Claudia Pechstein should be held up as a hero for her commitment to securing a better deal for athletes. As a result of the ECHR Judgment, the CAS has accepted that:
• Its judgments can be appealed to State courts – even if in limited circumstances and as a last resort;
• If athletes are made to sign Athlete Agreements as a precondition for participation in elite sport, such Agreements cannot be relied upon to force them to arbitrate all disputes at the CAS;
• New rules must be implemented to allow public hearings in disciplinary and/or ethics matters.
The CAS has every right to celebrate the ECHR decision to reject Pechstein’s referral request as a vindication of its status as a genuine arbitration body.

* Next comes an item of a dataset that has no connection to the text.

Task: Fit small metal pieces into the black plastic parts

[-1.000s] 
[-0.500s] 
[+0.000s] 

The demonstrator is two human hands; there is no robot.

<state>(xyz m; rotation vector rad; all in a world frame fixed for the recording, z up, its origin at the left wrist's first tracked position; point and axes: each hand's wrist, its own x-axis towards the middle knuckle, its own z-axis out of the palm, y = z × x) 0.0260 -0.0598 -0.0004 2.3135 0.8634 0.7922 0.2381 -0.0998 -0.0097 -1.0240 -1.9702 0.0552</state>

However, as SGBs appoint the majority of representatives on the ICAS and CAS, as well as nominating the President of the Appeals Panel in appeal cases, questions remain as to why the ECHR accepted the Chamber Judgment assessment that the CAS’s lack of independence was not an infringement of Article 6 § 1 of the EConHR. It could be that such control over appointment of adjudicators is not considered synonymous with bias, but as the reasoning behind the Grand Chamber’s rejection of Pechstein’s referral request has not been published, this is speculation.
Despite the CAS’s assertion to the contrary, Pechstein’s ten year battle is not over yet. Germany’s Bundesverfassungsgericht may still provide the speed skater with her swansong.